Pertuzumab and trastuzumab act synergistically by blocking distinct epitopes on the HER2 receptor, thereby inhibiting ligand-dependent heterodimerization and downstream signaling cascades that drive cell proliferation and survival.[5] Administered via subcutaneous (SC) injection, this combination therapy offers practical advantages over intravenous (IV) administration, including shorter administration times, improved patient convenience, and reduced healthcare resource utilization.[6,7] Previous large-scale clinical trials such as FeDeriCa and PHranceSCa have confirmed that subcutaneous fixed-dose combinations of pertuzumab and trastuzumab offer comparable efficacy and safety to intravenous regimens, with higher patient satisfaction and reduced treatment burden.[6,7] Building on these findings, our study further explores the optimization of subcutaneous administration techniques to minimize local adverse reactions and enhance patient comfort. However, the clinical implementation of SC injection techniques remains a pivotal determinant of treatment efficacy and patient experience.[8] The administration process, particularly the injection speed and method, may influence drug distribution, tissue tolerance, and local adverse reaction profiles, thereby affecting overall treatment outcomes.[9]
Despite established clinical guidelines for SC administration, significant variability persists in nursing-delivered injection techniques. Traditional manual injection by nurses, while widely practiced, may be limited by inconsistent injection speeds and lack of standardized pressure control, potentially contributing to adverse events such as subcutaneous bleeding, induration, and pain. In contrast, the use of infusion pumps for slow bolus injection offers a potentially more precise and controlled approach. Previous studies have explored the pharmacokinetic and pharmacodynamic impacts of alternative injection methods in other biological agents; however, limited evidence exists specifically for pertuzumab and trastuzumab co-administration.[10]
To address this knowledge gap, the present study prospectively evaluated the clinical efficacy of 2 distinct SC injection techniques in 94 female HER2-positive breast cancer patients treated at the Affiliated Hospital of Southwest Medical University. Patients were randomized into 2 groups: an experimental group receiving slow bolus injection via an infusion pump (experimental group) and a control group receiving traditional manual slow bolus injection by nurses.
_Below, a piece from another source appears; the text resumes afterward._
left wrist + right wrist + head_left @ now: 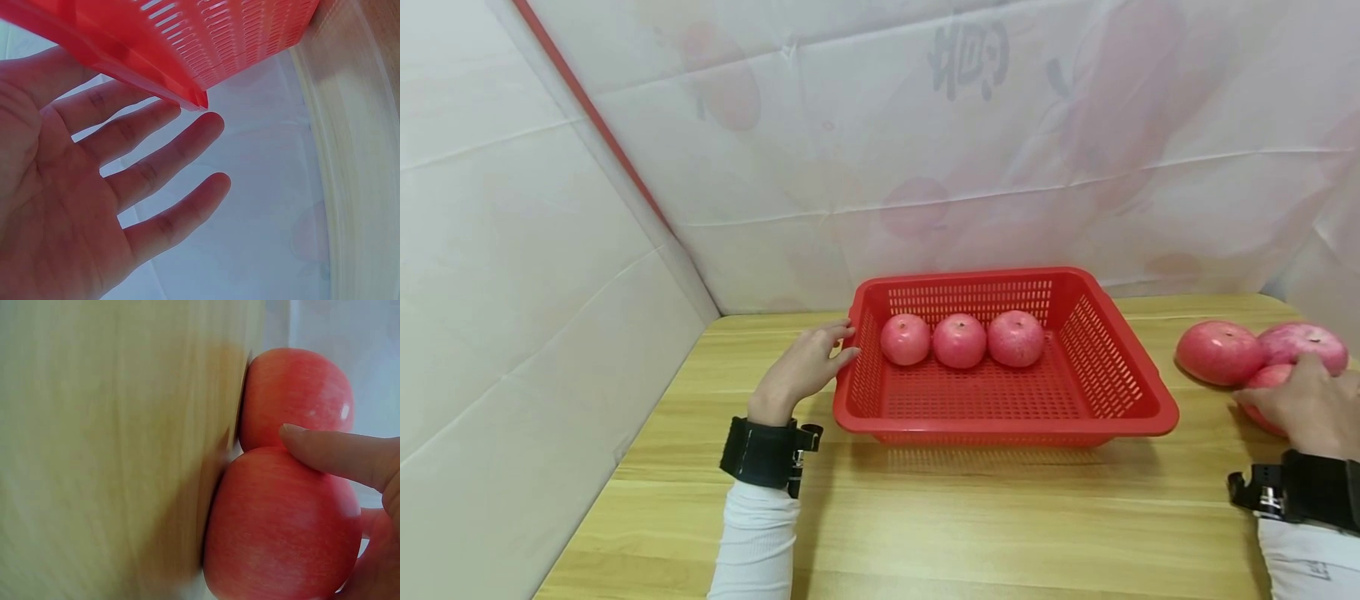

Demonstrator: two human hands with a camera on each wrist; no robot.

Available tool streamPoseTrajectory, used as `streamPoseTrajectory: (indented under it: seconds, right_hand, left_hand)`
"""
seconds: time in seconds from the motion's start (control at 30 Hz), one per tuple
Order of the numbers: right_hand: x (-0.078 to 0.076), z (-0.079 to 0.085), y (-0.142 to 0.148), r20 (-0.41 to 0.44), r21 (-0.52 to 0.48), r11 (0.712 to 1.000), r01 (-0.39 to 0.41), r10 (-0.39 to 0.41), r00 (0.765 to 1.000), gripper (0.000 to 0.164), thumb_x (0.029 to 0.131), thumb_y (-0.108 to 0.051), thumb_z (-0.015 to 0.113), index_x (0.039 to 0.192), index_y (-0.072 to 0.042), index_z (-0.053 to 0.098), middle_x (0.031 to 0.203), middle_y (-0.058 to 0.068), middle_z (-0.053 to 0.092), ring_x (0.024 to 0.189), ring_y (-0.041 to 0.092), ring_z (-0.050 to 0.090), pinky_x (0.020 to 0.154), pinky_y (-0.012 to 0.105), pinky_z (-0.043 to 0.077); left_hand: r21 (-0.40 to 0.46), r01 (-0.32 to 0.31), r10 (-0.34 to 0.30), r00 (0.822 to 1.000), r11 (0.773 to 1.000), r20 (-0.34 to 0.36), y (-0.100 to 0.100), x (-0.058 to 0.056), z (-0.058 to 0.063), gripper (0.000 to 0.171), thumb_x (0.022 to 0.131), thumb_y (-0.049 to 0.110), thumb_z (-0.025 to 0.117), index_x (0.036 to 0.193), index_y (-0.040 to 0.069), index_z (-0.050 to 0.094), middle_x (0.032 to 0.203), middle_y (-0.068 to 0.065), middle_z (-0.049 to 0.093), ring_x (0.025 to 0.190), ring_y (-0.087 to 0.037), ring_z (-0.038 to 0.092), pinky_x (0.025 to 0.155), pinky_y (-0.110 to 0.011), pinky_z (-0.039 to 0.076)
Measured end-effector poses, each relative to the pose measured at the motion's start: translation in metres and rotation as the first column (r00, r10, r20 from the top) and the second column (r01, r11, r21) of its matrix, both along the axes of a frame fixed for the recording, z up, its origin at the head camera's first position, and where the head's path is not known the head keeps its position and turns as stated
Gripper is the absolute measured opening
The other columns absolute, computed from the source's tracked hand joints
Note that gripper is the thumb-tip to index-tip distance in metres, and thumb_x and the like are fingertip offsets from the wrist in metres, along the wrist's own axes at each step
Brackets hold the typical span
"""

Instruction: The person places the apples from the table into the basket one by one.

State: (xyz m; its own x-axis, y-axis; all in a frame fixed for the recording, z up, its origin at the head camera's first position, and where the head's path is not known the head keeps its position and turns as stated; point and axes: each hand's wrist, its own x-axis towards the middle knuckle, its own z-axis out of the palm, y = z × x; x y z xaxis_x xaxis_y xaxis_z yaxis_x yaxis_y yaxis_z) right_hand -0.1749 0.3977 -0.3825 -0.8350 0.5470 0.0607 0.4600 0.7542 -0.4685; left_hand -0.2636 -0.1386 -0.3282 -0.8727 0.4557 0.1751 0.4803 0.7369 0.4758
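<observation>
Three red apples (pixel 959 341) sit in a row at the back of a red plastic basket (pixel 985 427). At the basket's left rim is my left hand (pixel 801 367), its spread fingers nearly straight and touching the edge; in the left wrist view they lie beside the rim (pixel 150 84). On the far right, my right hand (pixel 1318 408) grips the nearest apple (pixel 281 525), thumb on one side and fingers on the other. That apple rests on the table. Behind it are a red apple (pixel 1219 353) and a paler, streaked apple (pixel 1303 346).
The wooden table (pixel 970 525) extends in front of the basket and between it and the right-hand apples. White printed sheeting (pixel 865 150) stands behind the table, with another pale sheet (pixel 535 333) along the left side.
</observation>
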Motion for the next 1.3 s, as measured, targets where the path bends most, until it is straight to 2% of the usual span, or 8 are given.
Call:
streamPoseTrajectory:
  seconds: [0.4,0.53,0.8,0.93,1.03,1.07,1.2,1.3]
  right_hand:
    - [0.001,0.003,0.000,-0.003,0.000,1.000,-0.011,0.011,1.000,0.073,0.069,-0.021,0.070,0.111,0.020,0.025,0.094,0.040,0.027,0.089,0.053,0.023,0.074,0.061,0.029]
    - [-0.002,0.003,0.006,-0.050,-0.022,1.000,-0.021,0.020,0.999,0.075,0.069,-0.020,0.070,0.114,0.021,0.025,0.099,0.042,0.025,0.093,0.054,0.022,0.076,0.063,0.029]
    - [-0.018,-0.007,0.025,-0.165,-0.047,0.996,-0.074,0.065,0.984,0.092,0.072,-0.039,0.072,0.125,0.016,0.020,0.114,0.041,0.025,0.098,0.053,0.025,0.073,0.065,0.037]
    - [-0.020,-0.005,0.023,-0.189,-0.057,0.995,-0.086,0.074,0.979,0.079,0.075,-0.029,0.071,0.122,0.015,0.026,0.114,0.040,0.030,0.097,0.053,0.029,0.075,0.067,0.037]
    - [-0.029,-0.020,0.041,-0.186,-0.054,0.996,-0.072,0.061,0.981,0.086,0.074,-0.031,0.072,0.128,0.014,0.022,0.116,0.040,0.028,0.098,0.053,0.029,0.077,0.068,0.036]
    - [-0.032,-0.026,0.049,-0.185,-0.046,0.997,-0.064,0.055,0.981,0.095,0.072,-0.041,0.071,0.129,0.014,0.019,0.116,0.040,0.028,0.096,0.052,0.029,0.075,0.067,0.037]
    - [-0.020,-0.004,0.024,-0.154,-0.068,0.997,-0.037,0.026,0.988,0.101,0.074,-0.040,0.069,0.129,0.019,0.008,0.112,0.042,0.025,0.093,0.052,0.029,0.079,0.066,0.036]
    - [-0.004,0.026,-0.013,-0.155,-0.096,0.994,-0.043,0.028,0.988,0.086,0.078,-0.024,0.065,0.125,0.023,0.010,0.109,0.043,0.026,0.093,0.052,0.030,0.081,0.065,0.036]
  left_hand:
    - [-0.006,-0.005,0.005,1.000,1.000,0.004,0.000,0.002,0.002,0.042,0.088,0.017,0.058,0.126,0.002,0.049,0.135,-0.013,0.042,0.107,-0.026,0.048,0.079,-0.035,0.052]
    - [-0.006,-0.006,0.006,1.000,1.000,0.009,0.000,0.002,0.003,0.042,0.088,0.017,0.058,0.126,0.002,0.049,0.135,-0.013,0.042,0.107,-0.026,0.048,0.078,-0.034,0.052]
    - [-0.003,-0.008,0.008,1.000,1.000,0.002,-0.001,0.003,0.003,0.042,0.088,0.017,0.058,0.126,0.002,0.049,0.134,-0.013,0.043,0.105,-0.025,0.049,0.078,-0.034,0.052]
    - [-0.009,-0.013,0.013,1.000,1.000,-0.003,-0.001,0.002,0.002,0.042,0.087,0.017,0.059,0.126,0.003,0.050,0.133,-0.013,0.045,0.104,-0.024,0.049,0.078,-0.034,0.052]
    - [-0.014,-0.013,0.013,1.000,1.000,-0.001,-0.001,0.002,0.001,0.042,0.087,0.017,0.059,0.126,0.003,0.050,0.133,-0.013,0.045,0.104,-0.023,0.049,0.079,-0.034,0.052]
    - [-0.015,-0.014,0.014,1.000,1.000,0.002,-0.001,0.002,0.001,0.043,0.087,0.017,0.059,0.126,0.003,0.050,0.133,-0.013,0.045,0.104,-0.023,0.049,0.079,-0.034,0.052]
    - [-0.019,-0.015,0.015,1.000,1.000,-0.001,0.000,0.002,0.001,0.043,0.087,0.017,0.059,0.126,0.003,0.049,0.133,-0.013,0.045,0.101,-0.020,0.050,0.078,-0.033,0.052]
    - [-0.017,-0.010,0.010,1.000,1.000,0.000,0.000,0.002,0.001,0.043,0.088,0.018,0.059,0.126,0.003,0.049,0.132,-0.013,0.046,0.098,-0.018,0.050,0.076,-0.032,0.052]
Primary endpoints included postinjection adverse reactions, specifically pain, swelling, induration, and subcutaneous bleeding, assessed within 72 hours post-administration. Our findings demonstrated significantly lower incidence rates of all adverse events in the infusion pump group compared with the manual injection group (P < .05).
These results hold significant clinical implications. By standardizing injection techniques using infusion pumps, healthcare providers may mitigate patient discomfort and local tissue reactions, thereby enhancing treatment adherence and quality of life. Furthermore, reduced adverse reactions could potentially minimize interruptions in anti-HER2 therapy, preserving its therapeutic efficacy. Given the global adoption of pertuzumab and trastuzumab in clinical practice, our findings carry broad translational relevance, advocating for evidence-based optimization of nursing protocols to support precision oncology initiatives. Future research should expand sample sizes and evaluate long-term outcomes to substantiate these clinical observations and inform standardized guidelines for HER2-targeted therapy administration.

2. Materials and methods

2.1. Participants
This retrospective study was approved by the Ethics Committee of the Affiliated Hospital of Southwest Medical University. Medical records of 94 female patients with HER2-positive breast cancer who received combined subcutaneous injections of pertuzumab and trastuzumab between January 2024 and March 2025 were reviewed. According to the documented injection method, patients were classified into 2 groups: the experimental group (slow bolus injection using an infusion pump) and the control group (traditional manual slow bolus injection by nurses). No randomization or allocation concealment was performed, as this was a retrospective observational study.
Group A (control) included 47 patients aged 38 to 64 years (mean 51.0 ± 5.0 years), with an average height of 157 ± 0.7 cm and body weight of 59 ± 0.7 kg. Group B (experimental) included 47 patients of similar age (mean 51.0 ± 5.0 years), height (160 ± 5.1 cm), and weight (62 ± 4.8 kg). All cases were histopathologically confirmed as HER2-positive breast cancer. There were no significant differences in baseline demographics between groups (P > .05).
All eligible cases with complete data were included. Although no a priori sample size calculation was performed, a post hoc power analysis based on the primary outcome (incidence of local adverse reactions) demonstrated a statistical power of 0.82 at α = 0.05, indicating that the sample size was sufficient to detect clinically meaningful differences between groups.

2.2. Injection method

2.2.1. Injection method for control group
The conventional standard procedure was followed for pertuzumab and trastuzumab injection. to ensure consistency and reduce operator bias, all injections were administered by a team of 3 trained nurses who completed an 8-hour standardized protocol training, demonstrated injection proficiency with ≥ 90% accuracy in pre-study assessments, and rotated equally between treatment groups, Nurses prepared materials including a 0.45-gauge needle, 10 mL or 20 mL syringe, gloves, mask, alcohol, cotton swabs, pertuzumab and trastuzumab injection, doctor’s orders, and targeted therapy consent form. The drug was administered to the upper third of the anterolateral region of the thigh, with alternating use of the left and right sides to minimize local tissue burden. Prior to administration, nursing staff adhered to aseptic procedures by donning masks and gloves, preparing the medication, and thrice disinfecting the selected injection site with 75% ethanol. Utilizing the nondominant hand, the nurse elevated and pinched the skin to create a subcutaneous fold, while the dominant hand inserted the needle at an angle of 30° to 45°, with adjustments made according to the patient’s subcutaneous fat thickness to ensure accurate delivery into the subcutaneous layer.[11,12] Throughout the injection process, the puncture angle was maintained with stability, and the site was continuously monitored for signs of drug leakage, erythema, edema, or patient-reported discomfort. Upon completion of drug administration, the syringe was withdrawn, and the patient was instructed to remain at rest for 20 to 30 minutes. If no adverse reactions were observed, the patient was subsequently allowed to leave.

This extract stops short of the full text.